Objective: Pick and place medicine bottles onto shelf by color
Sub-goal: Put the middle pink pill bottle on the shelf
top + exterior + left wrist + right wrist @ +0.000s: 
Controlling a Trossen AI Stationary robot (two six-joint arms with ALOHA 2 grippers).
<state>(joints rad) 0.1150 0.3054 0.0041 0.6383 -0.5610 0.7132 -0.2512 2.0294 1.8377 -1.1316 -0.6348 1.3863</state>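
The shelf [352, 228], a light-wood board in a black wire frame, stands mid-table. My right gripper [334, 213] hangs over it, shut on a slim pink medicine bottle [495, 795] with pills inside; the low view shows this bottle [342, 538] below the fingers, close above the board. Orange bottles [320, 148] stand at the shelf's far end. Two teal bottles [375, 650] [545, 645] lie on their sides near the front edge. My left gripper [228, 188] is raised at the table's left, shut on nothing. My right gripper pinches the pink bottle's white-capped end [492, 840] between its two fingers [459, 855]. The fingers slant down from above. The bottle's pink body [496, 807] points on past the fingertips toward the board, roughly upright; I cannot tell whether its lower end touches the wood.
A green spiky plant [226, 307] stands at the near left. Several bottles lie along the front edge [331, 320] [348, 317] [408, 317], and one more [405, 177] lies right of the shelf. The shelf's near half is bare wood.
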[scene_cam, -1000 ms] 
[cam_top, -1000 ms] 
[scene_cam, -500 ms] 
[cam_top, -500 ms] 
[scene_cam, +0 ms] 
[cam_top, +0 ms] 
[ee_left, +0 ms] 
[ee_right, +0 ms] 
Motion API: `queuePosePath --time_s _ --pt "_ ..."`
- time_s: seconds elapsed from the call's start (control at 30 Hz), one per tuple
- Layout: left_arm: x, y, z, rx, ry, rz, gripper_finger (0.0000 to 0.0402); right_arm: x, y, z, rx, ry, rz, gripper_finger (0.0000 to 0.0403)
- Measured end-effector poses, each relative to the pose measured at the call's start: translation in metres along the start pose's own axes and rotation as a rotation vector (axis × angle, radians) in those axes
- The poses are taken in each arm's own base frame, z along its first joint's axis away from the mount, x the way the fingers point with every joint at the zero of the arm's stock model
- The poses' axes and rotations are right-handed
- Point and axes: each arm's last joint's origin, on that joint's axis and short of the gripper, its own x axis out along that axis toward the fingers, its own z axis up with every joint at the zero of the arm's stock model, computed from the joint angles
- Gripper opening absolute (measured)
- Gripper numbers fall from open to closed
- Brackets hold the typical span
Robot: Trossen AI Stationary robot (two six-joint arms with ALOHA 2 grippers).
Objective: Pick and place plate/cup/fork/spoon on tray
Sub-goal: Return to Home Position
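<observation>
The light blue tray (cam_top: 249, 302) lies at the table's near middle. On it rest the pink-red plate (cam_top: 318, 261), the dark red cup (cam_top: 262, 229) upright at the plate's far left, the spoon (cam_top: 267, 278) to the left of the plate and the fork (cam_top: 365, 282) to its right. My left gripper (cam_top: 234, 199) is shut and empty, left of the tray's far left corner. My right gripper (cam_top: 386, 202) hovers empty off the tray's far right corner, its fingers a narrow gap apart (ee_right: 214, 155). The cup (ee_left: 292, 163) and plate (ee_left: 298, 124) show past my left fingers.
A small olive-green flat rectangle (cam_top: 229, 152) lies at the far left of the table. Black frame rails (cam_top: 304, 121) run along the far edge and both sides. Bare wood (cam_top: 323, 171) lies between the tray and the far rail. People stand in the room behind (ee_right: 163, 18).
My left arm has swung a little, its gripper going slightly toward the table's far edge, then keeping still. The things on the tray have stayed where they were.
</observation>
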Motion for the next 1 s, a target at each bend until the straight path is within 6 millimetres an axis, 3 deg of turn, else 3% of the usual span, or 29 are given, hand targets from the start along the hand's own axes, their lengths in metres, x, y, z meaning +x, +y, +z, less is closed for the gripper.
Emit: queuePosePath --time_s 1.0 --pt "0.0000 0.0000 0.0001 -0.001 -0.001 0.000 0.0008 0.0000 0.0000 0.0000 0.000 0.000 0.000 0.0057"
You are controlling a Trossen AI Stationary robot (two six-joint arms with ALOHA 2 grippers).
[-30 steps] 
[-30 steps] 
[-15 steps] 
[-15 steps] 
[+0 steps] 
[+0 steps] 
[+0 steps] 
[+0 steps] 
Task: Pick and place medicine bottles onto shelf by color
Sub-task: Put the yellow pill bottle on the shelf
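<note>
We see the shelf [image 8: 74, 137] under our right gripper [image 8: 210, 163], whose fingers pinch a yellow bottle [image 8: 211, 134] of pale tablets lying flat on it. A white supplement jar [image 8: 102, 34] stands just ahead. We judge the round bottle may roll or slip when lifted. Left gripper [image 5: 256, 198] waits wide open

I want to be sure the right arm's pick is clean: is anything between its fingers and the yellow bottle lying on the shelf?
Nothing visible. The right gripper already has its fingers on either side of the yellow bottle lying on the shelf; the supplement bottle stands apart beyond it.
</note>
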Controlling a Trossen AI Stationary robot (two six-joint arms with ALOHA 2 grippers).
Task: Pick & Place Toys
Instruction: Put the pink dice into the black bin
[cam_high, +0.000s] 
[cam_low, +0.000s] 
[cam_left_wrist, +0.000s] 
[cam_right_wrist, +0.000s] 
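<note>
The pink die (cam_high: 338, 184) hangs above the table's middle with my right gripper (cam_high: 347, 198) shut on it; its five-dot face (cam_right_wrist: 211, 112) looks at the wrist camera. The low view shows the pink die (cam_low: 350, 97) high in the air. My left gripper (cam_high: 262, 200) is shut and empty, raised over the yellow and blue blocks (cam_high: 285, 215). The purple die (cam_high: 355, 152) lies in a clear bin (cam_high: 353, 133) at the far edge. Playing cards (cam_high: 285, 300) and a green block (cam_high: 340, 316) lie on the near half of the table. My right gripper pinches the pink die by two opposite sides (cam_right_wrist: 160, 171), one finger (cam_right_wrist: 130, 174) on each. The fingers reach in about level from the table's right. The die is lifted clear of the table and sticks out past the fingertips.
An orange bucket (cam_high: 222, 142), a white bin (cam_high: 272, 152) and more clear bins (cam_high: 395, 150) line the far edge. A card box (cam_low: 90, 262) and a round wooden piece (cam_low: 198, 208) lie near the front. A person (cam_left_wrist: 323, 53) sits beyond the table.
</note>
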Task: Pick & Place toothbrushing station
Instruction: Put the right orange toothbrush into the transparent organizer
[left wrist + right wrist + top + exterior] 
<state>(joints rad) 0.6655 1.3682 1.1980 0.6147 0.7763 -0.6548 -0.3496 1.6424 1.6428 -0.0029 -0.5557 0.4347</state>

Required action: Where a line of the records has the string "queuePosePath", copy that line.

Response to the task:
Motion API: `queuePosePath --time_s _ --pt "_ ..."`
Emit: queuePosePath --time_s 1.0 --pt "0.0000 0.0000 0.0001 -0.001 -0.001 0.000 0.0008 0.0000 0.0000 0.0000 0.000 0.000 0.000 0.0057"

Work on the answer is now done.